Second, the plan does not make possible a rapid repair of all that ills the markets. It will obviously take time for the plan to have impact and all parties involved will be tentative in the early going. For example, the Treasury's initial purchase of distressed assets will probably be plain vanilla mortgage-backed securities.
In addition, those that are interested in dumping their assets onto the government's books will have to consider a number of factors ranging from the price of the securities, to the implications of having to give the government equity ownership and any loss of executive pay. (Crescenzi discusses the credit freeze with Jim Bianco in the video)
Frayed nerves take time to heal, which means that fear and anxiety will remain a major part of the pricing of financial assets. I have been noting, for example, that the financial crises of 1987 and 1998 were both followed by roughly two months where key fear gauges stayed high.

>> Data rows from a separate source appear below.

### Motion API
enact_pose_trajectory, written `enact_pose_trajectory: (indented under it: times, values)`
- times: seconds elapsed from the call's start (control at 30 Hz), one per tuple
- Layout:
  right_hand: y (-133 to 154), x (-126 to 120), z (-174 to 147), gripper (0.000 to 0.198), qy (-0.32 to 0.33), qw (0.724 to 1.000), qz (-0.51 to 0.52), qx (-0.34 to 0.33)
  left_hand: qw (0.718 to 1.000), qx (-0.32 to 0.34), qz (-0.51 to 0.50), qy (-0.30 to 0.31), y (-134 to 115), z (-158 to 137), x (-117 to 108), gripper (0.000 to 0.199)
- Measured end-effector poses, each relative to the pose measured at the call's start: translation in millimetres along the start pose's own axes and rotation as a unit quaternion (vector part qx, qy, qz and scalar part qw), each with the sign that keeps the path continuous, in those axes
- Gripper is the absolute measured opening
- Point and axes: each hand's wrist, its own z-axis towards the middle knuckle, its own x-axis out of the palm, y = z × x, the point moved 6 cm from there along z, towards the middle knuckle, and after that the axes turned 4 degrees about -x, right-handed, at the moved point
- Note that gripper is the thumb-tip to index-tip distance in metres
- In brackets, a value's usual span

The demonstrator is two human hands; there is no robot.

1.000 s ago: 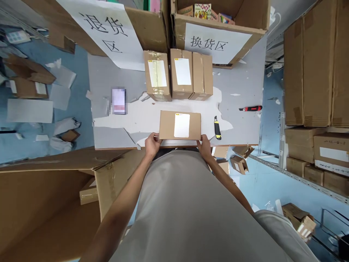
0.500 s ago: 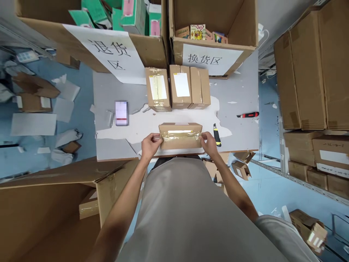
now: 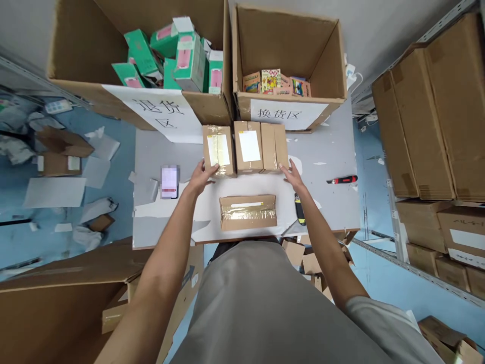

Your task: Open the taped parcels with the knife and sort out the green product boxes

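Observation:
Three small brown cartons stand in a row on the table: a left carton with tape and a label, a middle carton with a white label, and a right carton. My left hand is at the front left corner of the left carton, thumb on its front and fingers spread. At the right carton's lower right corner, my right hand touches with its fingertips, fingers apart. Closer to my body lies a long flat carton, taped across its top, with neither hand on it.
Behind the row stand two big open boxes, a left box holding green packets and a right box with small colourful packs. A phone, a yellow-black cutter and a red-black cutter lie on the table. Large cartons fill the right side.
Both hands have let go of the long taped carton and reached forward to the row of cartons. The long carton now lies flat on the table. The view has tilted up a little.

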Motion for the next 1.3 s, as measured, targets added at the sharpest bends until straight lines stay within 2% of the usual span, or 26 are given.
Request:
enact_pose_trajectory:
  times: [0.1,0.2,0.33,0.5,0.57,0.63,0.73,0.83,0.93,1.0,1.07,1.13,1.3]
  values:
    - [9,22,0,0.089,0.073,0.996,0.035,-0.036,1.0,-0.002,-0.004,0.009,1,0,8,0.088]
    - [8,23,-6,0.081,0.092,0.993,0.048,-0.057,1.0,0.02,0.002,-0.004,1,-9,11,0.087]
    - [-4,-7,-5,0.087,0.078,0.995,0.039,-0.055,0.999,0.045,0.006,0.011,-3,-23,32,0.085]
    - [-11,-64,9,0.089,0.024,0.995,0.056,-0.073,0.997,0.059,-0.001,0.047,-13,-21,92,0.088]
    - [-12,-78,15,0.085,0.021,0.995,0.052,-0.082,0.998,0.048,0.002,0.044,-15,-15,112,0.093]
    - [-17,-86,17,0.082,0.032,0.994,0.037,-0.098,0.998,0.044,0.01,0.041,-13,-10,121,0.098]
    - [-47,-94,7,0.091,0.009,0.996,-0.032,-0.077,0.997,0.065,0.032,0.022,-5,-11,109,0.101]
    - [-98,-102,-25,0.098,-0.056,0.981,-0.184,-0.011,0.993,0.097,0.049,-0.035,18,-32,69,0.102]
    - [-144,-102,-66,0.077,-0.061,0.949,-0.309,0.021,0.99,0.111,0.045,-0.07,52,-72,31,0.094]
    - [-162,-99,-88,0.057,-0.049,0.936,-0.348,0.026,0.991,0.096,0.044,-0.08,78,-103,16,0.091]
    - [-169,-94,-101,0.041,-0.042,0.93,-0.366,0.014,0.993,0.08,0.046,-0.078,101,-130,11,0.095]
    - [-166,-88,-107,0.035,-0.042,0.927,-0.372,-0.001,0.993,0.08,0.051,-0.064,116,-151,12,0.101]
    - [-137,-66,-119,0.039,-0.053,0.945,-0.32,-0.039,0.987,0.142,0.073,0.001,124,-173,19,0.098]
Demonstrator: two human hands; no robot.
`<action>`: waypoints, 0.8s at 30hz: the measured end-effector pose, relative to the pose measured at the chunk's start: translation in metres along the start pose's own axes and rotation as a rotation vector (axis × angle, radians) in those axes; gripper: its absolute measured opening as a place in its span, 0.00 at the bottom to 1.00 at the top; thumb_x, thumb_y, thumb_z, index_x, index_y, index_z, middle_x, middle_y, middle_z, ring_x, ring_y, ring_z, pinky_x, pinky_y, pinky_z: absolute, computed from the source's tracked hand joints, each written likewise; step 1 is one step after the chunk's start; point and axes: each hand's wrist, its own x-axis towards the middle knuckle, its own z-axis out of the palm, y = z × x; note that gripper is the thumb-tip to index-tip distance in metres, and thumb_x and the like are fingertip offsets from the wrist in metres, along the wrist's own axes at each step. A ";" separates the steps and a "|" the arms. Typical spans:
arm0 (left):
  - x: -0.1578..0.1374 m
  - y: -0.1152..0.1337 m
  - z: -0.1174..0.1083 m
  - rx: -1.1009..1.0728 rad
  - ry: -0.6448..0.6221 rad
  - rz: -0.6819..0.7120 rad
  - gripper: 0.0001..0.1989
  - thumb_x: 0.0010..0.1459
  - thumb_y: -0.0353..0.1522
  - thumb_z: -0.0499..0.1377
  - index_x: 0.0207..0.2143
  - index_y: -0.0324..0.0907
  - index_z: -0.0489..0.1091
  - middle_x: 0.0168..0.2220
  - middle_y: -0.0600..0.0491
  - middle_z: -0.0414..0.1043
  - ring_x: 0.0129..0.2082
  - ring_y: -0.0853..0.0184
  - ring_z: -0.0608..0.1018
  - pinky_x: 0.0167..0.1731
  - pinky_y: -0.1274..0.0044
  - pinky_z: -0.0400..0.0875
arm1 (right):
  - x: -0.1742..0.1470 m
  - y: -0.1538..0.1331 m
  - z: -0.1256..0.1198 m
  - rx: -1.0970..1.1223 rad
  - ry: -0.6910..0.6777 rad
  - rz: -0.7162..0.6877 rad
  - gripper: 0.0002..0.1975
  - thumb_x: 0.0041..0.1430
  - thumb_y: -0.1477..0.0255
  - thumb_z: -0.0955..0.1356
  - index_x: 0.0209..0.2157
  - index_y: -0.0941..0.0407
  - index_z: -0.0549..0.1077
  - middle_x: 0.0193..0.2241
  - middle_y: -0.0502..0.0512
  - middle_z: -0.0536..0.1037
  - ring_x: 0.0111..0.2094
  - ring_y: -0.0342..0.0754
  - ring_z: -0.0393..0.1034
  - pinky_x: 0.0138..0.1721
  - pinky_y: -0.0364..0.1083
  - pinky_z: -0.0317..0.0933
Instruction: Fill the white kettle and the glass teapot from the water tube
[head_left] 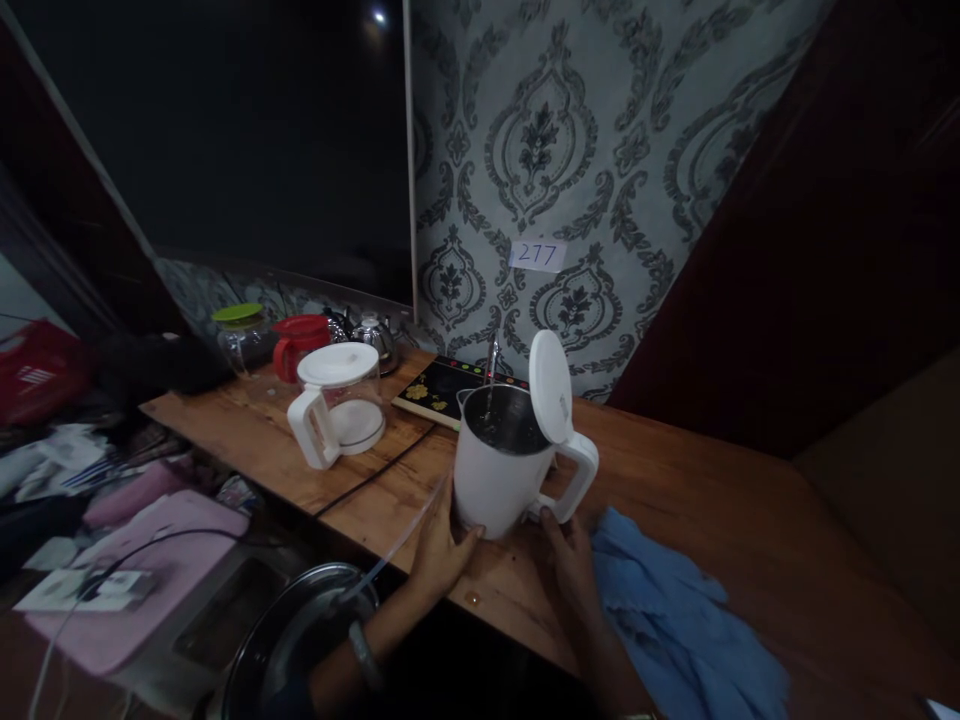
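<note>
A white electric kettle point(499, 485) stands at the front edge of the wooden counter, its round lid point(551, 385) raised. A thin metal spout point(493, 357) points down over its mouth, and what looks like water runs into the dark inside. My left hand point(442, 545) is wrapped against the lower left side of the kettle, thumb across its front. At the lower right, my right hand point(568, 550) grips near the bottom of the handle; some of its fingers are hidden. A blue cloth point(675, 620) lies crumpled beside my right hand.
Behind the kettle lies a black panel point(431, 392) with gold flowers. To the left stand a glass pot with a white lid point(341, 365), a red-lidded jug point(300, 340) and a green-lidded jar point(244, 345). A clear tube point(397, 545) runs to a metal basin point(300, 620) below the counter.
</note>
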 end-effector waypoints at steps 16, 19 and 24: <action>0.001 0.003 -0.002 -0.010 -0.001 0.008 0.43 0.57 0.40 0.63 0.70 0.39 0.51 0.69 0.37 0.57 0.69 0.48 0.61 0.67 0.54 0.57 | 0.001 0.004 -0.003 0.028 -0.012 0.009 0.27 0.48 0.51 0.77 0.42 0.57 0.80 0.41 0.60 0.84 0.44 0.59 0.77 0.48 0.56 0.69; 0.001 0.003 -0.002 0.000 0.006 0.004 0.43 0.56 0.40 0.63 0.70 0.40 0.51 0.69 0.37 0.58 0.69 0.48 0.62 0.66 0.54 0.58 | 0.000 0.001 -0.002 0.008 -0.002 0.013 0.27 0.47 0.50 0.76 0.41 0.57 0.80 0.41 0.60 0.84 0.44 0.59 0.76 0.48 0.56 0.68; 0.000 0.002 -0.001 0.015 -0.001 0.003 0.43 0.57 0.38 0.63 0.71 0.40 0.50 0.69 0.38 0.57 0.69 0.49 0.61 0.66 0.54 0.58 | -0.004 -0.004 0.002 0.030 -0.004 0.027 0.27 0.48 0.49 0.76 0.40 0.56 0.80 0.40 0.59 0.83 0.44 0.58 0.77 0.47 0.54 0.69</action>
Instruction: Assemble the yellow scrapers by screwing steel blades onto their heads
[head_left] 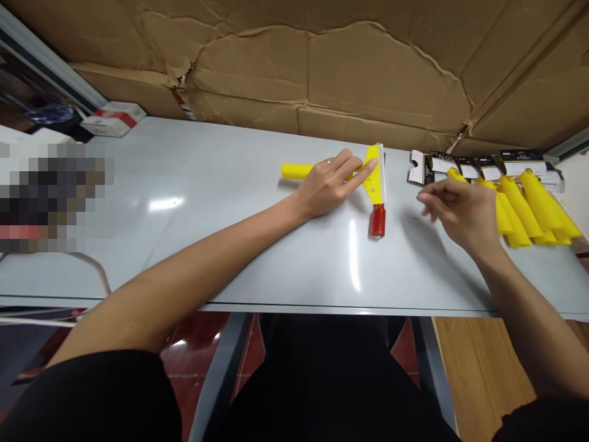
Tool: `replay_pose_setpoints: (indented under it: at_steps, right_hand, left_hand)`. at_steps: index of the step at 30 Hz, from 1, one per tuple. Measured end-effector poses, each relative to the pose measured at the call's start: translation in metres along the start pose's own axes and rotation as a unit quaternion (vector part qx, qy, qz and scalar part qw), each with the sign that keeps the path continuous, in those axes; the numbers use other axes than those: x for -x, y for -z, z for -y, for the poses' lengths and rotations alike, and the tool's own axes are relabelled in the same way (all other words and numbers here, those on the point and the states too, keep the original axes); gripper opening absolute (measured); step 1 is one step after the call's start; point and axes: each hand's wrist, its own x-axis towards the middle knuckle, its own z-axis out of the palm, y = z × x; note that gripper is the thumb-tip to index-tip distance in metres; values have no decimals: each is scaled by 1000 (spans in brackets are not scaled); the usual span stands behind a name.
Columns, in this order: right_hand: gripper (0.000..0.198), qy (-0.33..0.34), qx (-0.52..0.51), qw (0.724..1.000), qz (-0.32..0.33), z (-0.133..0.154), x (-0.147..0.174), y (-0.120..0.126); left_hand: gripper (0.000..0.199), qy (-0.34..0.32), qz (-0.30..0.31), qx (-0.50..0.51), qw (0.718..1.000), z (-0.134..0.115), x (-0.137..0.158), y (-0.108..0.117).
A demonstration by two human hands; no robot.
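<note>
A yellow scraper with a T shape lies on the white table, its handle pointing left and a pale strip along the edge of its head. My left hand is closed around the handle, index finger stretched along to the head. At the head's near end is a small shiny red cylinder; whether it is joined to the scraper I cannot tell. My right hand is above the table right of the scraper, fingers loosely curled with gaps, nothing visible in them. Beyond it lie several yellow scrapers, partly hidden by that hand.
Black-and-white packaging cards lie at the scrapers' far ends. A large cardboard sheet stands along the table's back. At the back left sits a white and red box. A blurred-out patch covers the left side. The table's front edge runs before me.
</note>
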Motion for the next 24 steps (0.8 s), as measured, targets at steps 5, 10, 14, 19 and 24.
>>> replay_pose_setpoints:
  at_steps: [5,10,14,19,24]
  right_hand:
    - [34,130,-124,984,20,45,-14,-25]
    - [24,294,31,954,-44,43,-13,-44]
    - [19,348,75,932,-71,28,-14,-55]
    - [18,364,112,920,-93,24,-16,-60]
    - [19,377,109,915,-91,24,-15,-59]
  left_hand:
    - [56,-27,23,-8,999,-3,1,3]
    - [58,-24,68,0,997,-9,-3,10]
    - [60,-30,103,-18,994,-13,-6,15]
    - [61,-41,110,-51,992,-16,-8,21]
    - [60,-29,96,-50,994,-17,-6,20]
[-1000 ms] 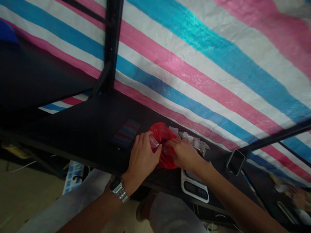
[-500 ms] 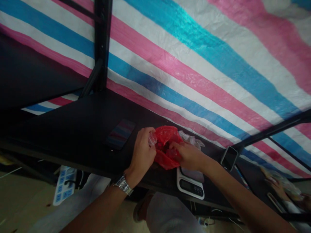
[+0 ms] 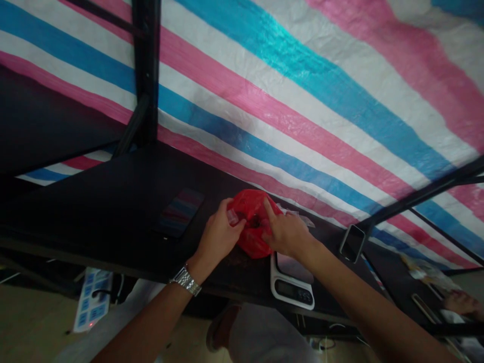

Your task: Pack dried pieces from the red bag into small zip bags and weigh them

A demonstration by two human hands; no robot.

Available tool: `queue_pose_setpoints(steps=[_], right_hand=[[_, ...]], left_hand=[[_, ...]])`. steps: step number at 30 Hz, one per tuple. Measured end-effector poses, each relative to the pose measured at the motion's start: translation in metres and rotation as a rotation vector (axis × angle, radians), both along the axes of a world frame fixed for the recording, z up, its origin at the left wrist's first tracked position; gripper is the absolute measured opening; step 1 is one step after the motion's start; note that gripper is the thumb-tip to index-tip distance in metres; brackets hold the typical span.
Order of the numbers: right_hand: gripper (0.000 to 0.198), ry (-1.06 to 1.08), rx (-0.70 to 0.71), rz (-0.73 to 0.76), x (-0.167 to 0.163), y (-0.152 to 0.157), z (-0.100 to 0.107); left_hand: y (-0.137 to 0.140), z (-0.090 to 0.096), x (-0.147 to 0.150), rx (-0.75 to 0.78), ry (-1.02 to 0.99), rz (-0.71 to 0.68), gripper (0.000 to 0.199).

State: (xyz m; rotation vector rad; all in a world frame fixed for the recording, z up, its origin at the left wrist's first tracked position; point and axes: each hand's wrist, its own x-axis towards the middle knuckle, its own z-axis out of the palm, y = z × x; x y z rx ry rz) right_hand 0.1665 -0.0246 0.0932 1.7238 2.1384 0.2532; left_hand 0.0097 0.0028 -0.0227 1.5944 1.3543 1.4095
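A red plastic bag [image 3: 251, 245] rests on the black table, its mouth turned up towards me and dark contents, too dim to make out, inside. My left hand [image 3: 218, 232] is closed on the bag's left rim, with a bit of clear plastic [image 3: 232, 217] at its fingertips. On the right rim, my right hand [image 3: 289, 232] grips the bag, its index finger lying along the outside and thumb near the mouth. Just below that hand is a white digital scale [image 3: 293, 292]. Crumpled clear plastic [image 3: 302, 218] lies behind the right hand, partly hidden.
A dark flat phone-like slab [image 3: 179, 212] lies left on the black table [image 3: 124, 201]. Another device with a pale frame [image 3: 353, 244] leans near the right post. Striped sheeting [image 3: 264, 116] hangs behind. A power strip [image 3: 92, 298] is below; another person's hand [image 3: 460, 302] shows far right.
My right hand has drawn out of the bag's mouth to its right rim, index finger now extended. My left hand still holds the left rim. The view has shifted slightly.
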Motion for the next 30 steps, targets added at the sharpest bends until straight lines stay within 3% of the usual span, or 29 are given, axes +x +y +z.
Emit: queue_pose_setpoints(steps=[4, 8, 11, 14, 17, 23, 30], right_hand=[[0.096, 0.021, 0.029, 0.056, 0.008, -0.012, 0.001], [0.092, 0.106, -0.084, 0.174, 0.012, -0.025, -0.002], [0.07, 0.128, -0.169, 0.24, 0.011, -0.033, 0.0], [0.045, 0.082, -0.231, 0.223, 0.009, -0.038, 0.005], [0.038, 0.013, -0.223, 0.137, 0.009, -0.042, 0.01], [0.043, -0.017, -0.157, 0.048, 0.009, -0.044, 0.014], [0.033, -0.02, -0.155, 0.03, 0.005, -0.042, 0.017]], left_hand=[[0.003, 0.005, 0.003, -0.026, 0.048, 0.004, 0.033], [0.004, 0.013, 0.003, 0.014, 0.135, 0.079, 0.068], [0.008, 0.012, 0.006, 0.069, 0.322, -0.014, 0.082], [0.012, 0.009, 0.011, 0.102, 0.365, -0.067, 0.062], [0.013, 0.009, 0.013, 0.179, 0.327, -0.05, 0.044], [0.01, 0.016, 0.007, 0.339, 0.201, 0.015, 0.044], [0.011, 0.012, 0.001, 0.344, 0.032, 0.026, 0.04]])
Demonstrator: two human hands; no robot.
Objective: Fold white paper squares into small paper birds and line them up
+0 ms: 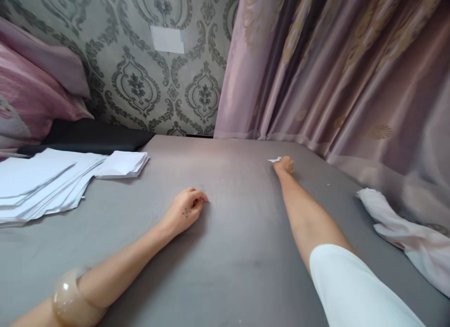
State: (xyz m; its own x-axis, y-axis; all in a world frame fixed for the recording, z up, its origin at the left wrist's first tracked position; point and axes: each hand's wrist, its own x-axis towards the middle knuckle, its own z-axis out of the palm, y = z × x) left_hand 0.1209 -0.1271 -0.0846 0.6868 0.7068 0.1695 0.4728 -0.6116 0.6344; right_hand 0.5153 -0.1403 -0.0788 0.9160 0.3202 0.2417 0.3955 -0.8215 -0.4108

For example, both the TED spread and the yield spread between LIBOR and fed funds did not peak until two months after the crises of '87 and '98. It is human nature for frayed nerves to take time to heal after a shock--healing of any kind is more a process than an event. In 1987, the LIBOR/fed funds spread peaked at 206 basis points on October 19th, fell back to 31 basis points a few weeks later, and then widened steadily until early December before stabilizing for good.
In 1998 there was a similar pattern. The yield spread between LIBOR and the fed funds rate did not peak until November 17th, 1998, which was roughly three months after Russia's default and Long Term Capital Management's failure roiled markets. The TED spread, a fear gauge that measures the yield difference between Eurodollar deposits and T-bill rates, took two months to peak after the summer's events.
It is human nature to remain anxious following a shock, which recent events obviously are. Keep in mind this top-down view, which fits with the message of my new book, Investing from the Top Down: the world's 6 billion inhabitants and the progress of mankind will not be held back just because 3 million people didn't pay their mortgages on time.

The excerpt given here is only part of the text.